Then you can never in good conscience recommend one of your students to go to honor band, summer band camp, drum corps, solo and ensemble festival, I&E, or a chess tournament.

The problem with that philosophy is that the colleges you're trying to prepare them for spend all their time looking for precisely their placement in competitive auditions. They are looking for all the ensembles they were in, and the level of achievement/placement in each organization. If they don't get into those ensembles and place high (or increasingly higher, showing improvement and the ability to progress) they'll never get the scholarships; the assistance from the good music schools.

That's not what music education should be about. Believe me, I am just as competitive as the next guy is, but you should NEVER advertise "competition" to your kids- I HATE, HATE, HATE, HATE, HATE, HATE that word. It makes a lot of kids uneasy, and it doesn't promote good sportsmanship. When the word "competition" is used, kids start to believe that if they aren't happy with the number or the place they get, they are failures. When a kid is so proud of all that he or she has done while being in a marching band or drum corps, and judges decide that that band is the 13th best when 12 bands make Finals, or when the kid's band gets last place, how do you think that kid feels?

I think you're doing a disservice here. from the time they leave your band hall and move on to college, absolutely EVERYTHING they do in life is competition, achievement, reward, repeat. They compete for scholarships, they compete for the highest placement in their respective college ensembles via competitive auditions.

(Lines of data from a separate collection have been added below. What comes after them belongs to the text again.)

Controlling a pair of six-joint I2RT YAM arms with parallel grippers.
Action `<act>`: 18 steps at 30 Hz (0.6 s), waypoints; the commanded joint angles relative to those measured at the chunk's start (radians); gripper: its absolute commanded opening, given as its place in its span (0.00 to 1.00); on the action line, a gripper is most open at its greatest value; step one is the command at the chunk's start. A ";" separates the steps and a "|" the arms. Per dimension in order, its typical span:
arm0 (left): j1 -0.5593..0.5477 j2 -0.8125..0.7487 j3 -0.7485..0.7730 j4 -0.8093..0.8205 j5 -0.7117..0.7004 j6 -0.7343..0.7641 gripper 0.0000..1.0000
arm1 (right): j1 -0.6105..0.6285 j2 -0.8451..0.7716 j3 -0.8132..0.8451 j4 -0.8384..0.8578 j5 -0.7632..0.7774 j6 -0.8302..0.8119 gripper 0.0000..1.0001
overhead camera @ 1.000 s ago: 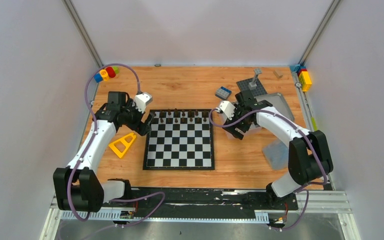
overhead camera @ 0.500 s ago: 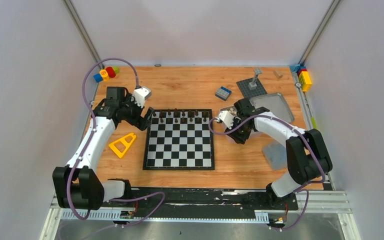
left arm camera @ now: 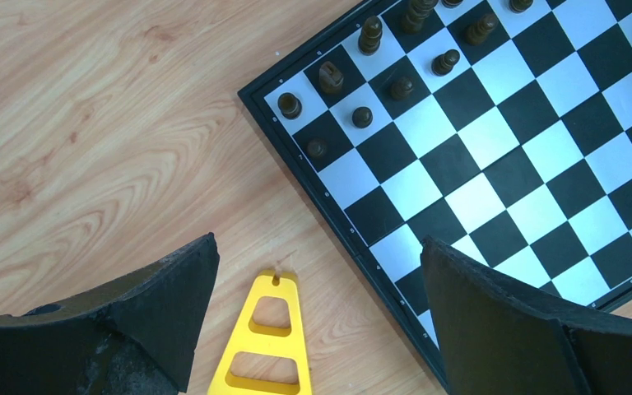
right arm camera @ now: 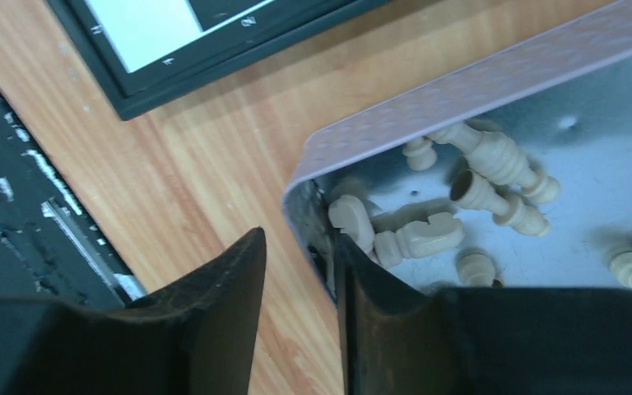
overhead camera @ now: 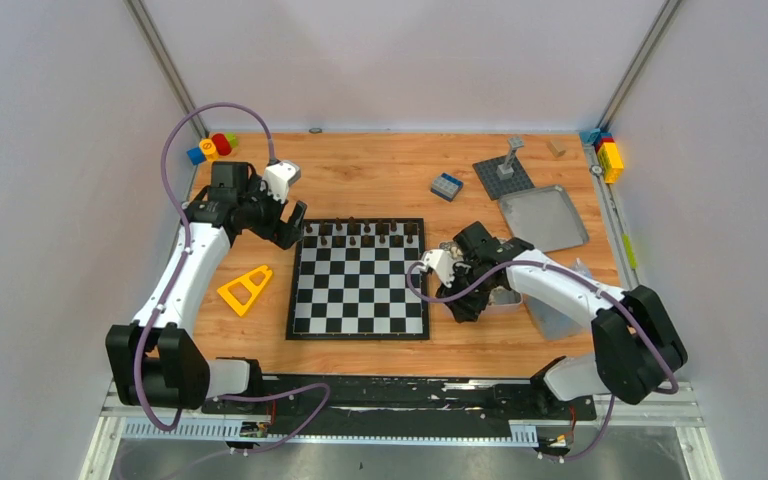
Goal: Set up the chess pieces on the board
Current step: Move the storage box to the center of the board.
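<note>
Chess setup, about half done by the look of it.
Big orange-brown wooden table [overhead camera: 380, 175], with the flat black-and-white checked chessboard [overhead camera: 360, 295] lying mid-table and the rectangular silver metal tin [right arm camera: 477, 81] near its right edge. Over the board's far-left corner the left gripper [left arm camera: 317, 271] hangs with fingers wide apart. The right gripper [right arm camera: 298, 263] straddles the tin's wall, fingers close together, can't tell if they're actually pinching it. The dark brown turned chess pieces [left arm camera: 362, 116] stand along the board's far rows, and the pale cream chess pieces [right arm camera: 420, 237] lie loose inside the tin.

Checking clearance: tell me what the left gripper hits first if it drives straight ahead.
The left gripper would probably meet bare table, between the yellow wedge and the board edge; depth is unclear.
</note>
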 commanded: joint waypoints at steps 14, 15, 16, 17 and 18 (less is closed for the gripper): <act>-0.005 -0.024 0.019 0.013 0.012 -0.056 1.00 | -0.198 -0.088 0.147 -0.012 -0.009 0.186 0.55; -0.005 -0.023 0.019 0.014 0.012 -0.056 1.00 | -0.206 -0.075 0.148 -0.009 0.003 0.189 0.54; -0.005 -0.023 0.020 0.014 0.011 -0.055 1.00 | -0.212 -0.062 0.146 -0.007 0.014 0.191 0.54; -0.005 -0.026 0.017 0.015 0.011 -0.054 1.00 | -0.214 -0.050 0.141 -0.002 0.027 0.192 0.54; -0.005 -0.026 0.016 0.016 0.011 -0.053 1.00 | -0.216 -0.040 0.135 0.004 0.038 0.193 0.54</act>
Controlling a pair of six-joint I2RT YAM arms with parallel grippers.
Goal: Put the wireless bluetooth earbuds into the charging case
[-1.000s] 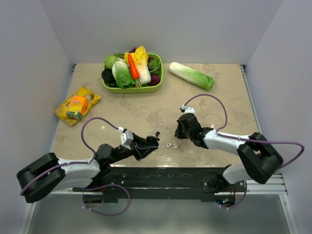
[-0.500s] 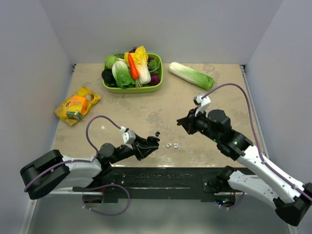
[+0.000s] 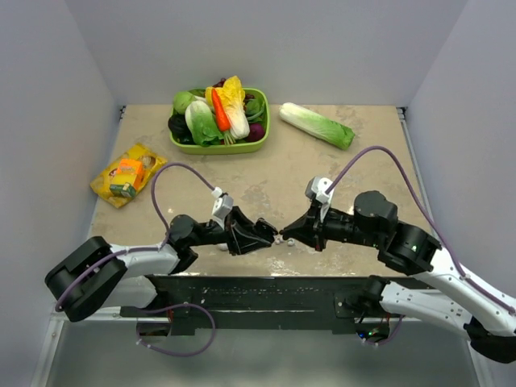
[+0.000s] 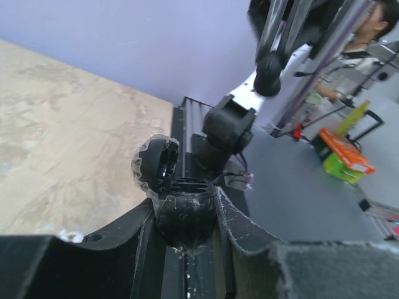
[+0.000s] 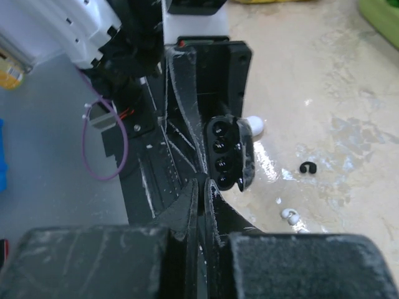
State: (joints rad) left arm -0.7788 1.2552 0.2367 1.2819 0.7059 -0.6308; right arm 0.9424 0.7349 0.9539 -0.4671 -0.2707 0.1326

When they leave school and go out into the world for that band director's job, they compete with others in an evaluation process for their job so they can put food on the table. If a performance major, it's even worse... They compete on the open market for the gigs in town (or move to where they have a wider field of competition to be able to put food on the table)

Orchestras, dance bands, directorships, consultancies, you name it. ALL competitive.

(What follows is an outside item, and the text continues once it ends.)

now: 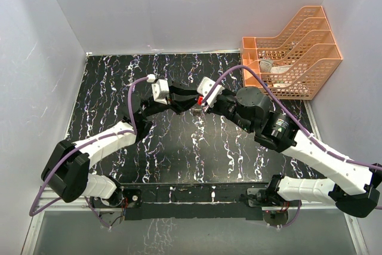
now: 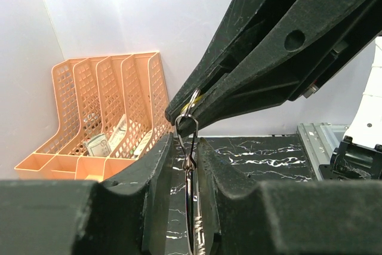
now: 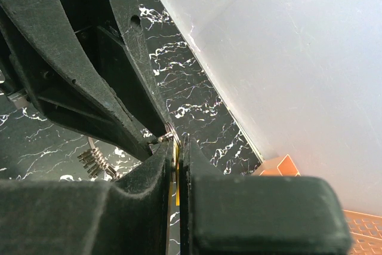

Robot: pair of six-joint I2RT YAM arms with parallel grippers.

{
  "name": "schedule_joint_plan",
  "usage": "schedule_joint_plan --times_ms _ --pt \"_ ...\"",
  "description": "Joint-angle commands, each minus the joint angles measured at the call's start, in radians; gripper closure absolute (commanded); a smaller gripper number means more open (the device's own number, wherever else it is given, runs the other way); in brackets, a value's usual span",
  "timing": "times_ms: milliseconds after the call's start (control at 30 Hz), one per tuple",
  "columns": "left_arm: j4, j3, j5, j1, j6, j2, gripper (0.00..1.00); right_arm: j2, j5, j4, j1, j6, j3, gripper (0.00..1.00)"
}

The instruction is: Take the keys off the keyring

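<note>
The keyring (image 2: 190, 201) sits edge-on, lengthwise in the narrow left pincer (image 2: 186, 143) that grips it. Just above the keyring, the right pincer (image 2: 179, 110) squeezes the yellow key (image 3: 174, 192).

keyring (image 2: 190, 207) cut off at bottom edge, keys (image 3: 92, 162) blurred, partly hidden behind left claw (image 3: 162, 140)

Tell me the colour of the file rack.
Orange file rack, with mesh walls; it shows best in the top external view.
</note>
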Motion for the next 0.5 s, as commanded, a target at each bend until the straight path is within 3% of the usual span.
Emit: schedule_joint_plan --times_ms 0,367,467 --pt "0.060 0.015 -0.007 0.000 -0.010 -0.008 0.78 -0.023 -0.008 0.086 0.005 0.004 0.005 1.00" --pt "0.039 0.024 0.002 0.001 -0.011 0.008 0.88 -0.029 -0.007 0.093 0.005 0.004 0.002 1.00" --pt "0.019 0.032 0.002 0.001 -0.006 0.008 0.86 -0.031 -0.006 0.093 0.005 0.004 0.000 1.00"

So, what again are you preparing your kids for? To feel good or to succeed?

The fact is that life will kick you quite a bit. If you learn how to compete and win (and compete and fail) with a caring, nurturing music director, you learn a VERY important tenet of life. That it is not always fair, that you don't always win, and DESPITE that, you are someone and you are great ANYHOW. THAT is your job as director. Not only as director but almost a life-coach when placed in that position.

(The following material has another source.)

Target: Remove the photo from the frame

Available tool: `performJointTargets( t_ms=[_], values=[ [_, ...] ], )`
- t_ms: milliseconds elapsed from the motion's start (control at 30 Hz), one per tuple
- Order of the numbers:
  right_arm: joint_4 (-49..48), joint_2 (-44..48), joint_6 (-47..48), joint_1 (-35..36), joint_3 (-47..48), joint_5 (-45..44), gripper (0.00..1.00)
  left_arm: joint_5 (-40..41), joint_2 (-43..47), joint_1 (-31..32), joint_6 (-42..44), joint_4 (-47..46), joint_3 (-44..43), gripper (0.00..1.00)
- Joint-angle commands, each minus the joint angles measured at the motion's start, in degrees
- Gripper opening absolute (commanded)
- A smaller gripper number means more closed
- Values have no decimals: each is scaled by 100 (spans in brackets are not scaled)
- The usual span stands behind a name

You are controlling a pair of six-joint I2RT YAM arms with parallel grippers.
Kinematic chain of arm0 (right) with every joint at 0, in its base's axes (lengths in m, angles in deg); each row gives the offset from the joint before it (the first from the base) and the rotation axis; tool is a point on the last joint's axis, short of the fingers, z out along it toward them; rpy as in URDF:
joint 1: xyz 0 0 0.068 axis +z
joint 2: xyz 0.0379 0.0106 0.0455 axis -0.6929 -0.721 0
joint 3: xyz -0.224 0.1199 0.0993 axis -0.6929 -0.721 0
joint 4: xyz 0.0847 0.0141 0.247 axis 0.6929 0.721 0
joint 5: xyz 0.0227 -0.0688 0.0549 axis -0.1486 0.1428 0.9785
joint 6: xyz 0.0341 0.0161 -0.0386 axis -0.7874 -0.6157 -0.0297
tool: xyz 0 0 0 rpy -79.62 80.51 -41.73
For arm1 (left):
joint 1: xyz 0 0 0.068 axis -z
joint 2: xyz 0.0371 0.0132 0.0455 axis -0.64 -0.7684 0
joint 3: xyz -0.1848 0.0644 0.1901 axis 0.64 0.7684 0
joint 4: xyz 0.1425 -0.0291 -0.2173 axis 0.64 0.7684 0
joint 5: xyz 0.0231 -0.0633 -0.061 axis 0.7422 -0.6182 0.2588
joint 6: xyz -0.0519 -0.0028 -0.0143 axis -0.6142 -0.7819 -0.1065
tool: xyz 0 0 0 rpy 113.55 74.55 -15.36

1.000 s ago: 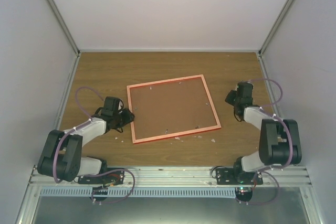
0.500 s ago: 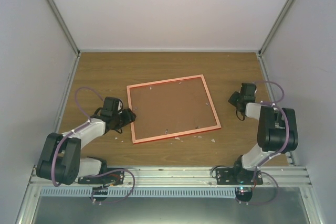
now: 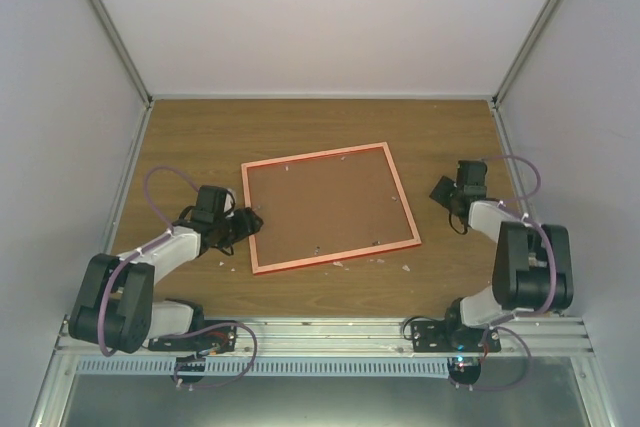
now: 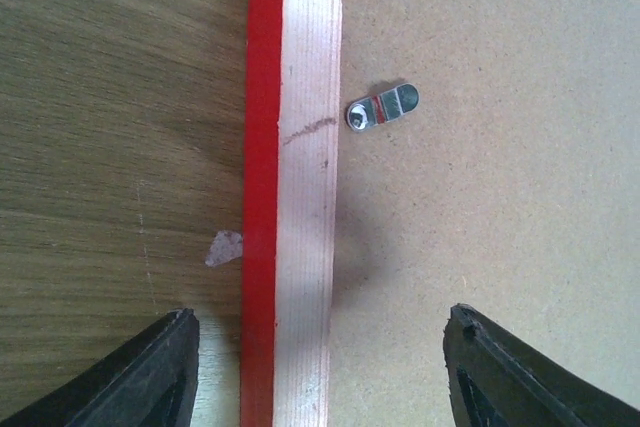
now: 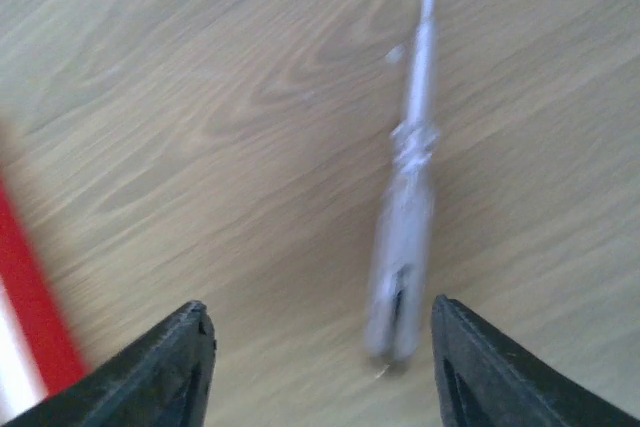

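The frame (image 3: 315,154) lies back-up in the middle of the table, and its brown backing board (image 3: 325,205) fills the opening. The photo is hidden. My left gripper (image 3: 246,222) is at the frame's left rail. In the left wrist view that gripper (image 4: 320,352) is open, one finger on each side of the red rim (image 4: 262,147) and its pale wood back. A small metal turn clip (image 4: 382,108) lies on the backing board. My right gripper (image 3: 443,190) is to the right of the frame, over bare wood. It (image 5: 320,337) is open and holds nothing.
A blurred pale grey strip (image 5: 405,227) lies on the wood between the right fingers, close to the right one. The frame's red edge (image 5: 35,317) shows at the lower left of the right wrist view. Small whitish scraps (image 3: 407,268) dot the table near the frame's front rail.
The right gripper has gone from shut to open, and its arm has shifted slightly. The left gripper has opened wider and moved a little towards the frame's left rail.
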Motion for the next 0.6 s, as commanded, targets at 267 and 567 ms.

If you kid-glove your kids and don't teach them both the victory AND the defeat, what it really means, and how to cope in both cases, you have failed as a teacher.

I will say this - I think competition is fine in the drum corps arena - we've been used to it for so long, and it has to happen (from auditions, to getting a spot vs. being an alternate, to competitions themselves).

you mean like for honor band or even placement for chairs within your own band?

Competition is a difficult thing to talk about with kids, but I do believe that it can be done. Every effort should be made to ensure that you and your kids will be competitive. However, as a music teacher, if the ultimate goal for you is for your kids to do well competitively, or if you and/or your kids think they are unsuccessful because they don't do well competitively, something has gone wrong.

Now we agree. (sorry... I tend to progress through a post and read it fully during my reply)

Your job is not to help them avoid competition, but to embrace it, learn it, and understand it's place in LIFE, that it doesn't define WHO they are, but refines them. It hones rough edges and makes them better. EVEN when they lose. EVEN when they win.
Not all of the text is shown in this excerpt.